## DATA LISTING
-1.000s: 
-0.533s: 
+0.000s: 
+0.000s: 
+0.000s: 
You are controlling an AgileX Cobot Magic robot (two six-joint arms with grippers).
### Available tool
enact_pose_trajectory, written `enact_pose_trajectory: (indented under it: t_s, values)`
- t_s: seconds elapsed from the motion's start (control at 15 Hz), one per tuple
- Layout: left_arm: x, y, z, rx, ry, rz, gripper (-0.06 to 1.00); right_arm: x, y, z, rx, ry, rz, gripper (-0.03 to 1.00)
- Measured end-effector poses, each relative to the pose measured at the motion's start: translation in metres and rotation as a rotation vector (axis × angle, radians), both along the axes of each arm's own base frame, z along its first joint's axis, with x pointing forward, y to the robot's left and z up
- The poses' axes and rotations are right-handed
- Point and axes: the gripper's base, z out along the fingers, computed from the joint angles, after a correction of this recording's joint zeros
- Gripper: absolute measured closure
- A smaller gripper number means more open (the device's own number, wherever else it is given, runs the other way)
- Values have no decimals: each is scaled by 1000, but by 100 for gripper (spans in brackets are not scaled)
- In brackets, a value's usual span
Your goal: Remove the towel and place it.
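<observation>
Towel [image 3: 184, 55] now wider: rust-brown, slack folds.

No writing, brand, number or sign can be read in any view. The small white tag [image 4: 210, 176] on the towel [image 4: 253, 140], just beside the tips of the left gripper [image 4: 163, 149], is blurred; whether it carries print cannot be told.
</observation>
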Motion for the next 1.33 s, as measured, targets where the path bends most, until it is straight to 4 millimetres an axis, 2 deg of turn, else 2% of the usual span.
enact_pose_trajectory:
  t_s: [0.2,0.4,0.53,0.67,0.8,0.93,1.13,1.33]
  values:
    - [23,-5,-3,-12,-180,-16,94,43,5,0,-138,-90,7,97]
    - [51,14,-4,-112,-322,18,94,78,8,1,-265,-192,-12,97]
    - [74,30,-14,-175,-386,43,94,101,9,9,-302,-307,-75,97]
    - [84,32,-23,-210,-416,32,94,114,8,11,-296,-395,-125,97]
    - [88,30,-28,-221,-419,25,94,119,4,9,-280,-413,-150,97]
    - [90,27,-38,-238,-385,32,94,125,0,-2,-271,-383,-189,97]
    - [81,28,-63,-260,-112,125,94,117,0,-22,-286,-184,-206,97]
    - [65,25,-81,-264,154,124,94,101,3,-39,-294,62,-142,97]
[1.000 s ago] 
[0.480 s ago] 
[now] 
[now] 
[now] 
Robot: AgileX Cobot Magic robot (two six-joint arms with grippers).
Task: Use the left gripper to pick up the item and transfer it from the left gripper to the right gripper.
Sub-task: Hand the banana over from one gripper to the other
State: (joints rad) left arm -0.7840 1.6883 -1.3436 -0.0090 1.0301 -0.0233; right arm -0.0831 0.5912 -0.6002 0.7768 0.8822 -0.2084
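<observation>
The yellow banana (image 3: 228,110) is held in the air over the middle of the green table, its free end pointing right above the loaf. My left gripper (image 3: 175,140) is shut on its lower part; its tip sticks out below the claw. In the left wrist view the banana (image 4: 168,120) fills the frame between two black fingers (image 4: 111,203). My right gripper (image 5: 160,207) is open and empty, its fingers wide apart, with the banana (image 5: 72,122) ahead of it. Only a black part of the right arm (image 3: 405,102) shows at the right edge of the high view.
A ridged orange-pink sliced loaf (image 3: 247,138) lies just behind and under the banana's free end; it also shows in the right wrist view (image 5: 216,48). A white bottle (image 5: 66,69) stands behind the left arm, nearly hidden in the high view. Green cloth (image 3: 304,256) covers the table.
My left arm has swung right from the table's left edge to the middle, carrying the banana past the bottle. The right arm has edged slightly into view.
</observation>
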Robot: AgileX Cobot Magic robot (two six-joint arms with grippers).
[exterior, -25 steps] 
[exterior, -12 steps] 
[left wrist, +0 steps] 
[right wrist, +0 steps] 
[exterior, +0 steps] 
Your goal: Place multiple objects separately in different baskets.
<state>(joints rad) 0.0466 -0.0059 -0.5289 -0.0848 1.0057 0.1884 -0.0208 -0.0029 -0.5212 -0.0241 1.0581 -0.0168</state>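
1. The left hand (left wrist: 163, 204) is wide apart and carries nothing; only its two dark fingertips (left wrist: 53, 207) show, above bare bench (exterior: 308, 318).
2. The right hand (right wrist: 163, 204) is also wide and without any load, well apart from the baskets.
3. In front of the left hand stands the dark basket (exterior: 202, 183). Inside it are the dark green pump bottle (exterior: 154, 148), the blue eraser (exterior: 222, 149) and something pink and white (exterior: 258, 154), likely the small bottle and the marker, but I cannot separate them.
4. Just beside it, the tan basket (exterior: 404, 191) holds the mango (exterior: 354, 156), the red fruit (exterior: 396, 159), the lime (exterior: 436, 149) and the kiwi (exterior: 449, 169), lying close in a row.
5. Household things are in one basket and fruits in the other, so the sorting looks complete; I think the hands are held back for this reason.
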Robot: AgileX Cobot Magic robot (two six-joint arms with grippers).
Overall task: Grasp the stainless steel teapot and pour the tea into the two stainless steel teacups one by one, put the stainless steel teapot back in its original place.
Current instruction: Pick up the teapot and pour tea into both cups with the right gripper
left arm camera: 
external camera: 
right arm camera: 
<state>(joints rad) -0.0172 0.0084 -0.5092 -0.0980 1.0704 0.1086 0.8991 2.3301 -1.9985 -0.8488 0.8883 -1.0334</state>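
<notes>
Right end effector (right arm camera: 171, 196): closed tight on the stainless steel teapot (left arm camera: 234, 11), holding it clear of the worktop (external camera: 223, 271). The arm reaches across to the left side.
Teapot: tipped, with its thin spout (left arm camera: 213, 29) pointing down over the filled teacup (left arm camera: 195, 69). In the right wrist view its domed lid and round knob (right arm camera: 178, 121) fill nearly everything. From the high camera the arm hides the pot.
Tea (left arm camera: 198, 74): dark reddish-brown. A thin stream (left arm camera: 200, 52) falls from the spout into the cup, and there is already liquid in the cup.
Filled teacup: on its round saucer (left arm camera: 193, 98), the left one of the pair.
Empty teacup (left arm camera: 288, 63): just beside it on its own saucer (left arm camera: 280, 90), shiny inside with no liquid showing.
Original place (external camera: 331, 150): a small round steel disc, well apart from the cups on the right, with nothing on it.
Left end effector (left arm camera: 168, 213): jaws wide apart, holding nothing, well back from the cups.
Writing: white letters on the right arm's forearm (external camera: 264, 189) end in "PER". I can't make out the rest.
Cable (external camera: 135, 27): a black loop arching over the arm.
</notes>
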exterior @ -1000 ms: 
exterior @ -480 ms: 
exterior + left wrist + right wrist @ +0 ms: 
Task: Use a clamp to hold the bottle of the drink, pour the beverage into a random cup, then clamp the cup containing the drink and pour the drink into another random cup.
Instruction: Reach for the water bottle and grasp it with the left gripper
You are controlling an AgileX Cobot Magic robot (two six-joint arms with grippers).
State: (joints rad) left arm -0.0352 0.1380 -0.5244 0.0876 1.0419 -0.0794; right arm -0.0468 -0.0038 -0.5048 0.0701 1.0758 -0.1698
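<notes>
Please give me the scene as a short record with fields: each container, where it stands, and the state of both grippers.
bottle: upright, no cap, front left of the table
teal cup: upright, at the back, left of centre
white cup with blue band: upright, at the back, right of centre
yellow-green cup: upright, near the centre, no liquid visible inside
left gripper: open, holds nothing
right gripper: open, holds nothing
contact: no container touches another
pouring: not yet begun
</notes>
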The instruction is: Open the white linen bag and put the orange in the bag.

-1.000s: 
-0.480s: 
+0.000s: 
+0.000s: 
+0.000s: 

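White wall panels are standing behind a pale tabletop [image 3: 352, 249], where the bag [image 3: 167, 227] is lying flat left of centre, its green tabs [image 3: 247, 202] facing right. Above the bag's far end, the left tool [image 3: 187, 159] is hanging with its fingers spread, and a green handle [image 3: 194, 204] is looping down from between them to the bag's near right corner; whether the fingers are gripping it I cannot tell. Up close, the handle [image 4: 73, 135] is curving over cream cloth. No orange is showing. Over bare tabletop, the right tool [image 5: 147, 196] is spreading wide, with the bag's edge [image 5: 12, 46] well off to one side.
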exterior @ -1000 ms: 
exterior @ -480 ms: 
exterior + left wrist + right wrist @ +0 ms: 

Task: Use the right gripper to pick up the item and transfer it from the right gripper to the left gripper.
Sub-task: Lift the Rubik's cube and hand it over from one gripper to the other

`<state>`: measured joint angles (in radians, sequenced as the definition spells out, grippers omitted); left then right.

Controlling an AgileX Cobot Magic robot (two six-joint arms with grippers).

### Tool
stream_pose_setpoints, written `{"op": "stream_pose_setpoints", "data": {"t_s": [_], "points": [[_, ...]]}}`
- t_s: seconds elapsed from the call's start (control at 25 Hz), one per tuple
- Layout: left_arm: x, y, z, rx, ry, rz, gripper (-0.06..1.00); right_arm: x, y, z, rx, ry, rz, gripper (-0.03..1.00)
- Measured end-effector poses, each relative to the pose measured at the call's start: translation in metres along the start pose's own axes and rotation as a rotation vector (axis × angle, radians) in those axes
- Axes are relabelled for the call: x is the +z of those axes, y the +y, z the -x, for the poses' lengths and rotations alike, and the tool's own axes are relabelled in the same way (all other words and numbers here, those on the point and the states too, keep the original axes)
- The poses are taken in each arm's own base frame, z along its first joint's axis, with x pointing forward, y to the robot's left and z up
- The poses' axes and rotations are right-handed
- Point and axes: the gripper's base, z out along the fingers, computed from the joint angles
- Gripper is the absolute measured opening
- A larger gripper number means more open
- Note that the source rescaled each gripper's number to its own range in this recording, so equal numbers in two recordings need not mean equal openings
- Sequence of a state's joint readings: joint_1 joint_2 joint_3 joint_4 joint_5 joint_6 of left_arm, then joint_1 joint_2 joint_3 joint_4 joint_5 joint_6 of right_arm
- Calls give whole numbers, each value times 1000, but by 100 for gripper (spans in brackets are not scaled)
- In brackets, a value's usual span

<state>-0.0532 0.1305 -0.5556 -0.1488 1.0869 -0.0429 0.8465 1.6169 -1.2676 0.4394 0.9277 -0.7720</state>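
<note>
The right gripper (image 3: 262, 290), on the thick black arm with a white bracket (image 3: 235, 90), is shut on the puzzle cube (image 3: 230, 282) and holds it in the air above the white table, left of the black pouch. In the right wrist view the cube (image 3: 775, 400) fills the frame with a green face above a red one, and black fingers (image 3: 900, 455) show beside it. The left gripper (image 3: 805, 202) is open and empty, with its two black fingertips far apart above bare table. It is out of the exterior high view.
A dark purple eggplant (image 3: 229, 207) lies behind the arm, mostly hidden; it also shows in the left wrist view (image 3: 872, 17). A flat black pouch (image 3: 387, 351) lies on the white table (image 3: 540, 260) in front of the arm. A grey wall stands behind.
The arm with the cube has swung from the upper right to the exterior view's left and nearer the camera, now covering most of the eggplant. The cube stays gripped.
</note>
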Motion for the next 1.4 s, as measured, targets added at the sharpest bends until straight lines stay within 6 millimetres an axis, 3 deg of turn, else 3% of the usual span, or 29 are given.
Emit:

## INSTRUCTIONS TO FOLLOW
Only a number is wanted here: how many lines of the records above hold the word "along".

## COMPLETED TASK
5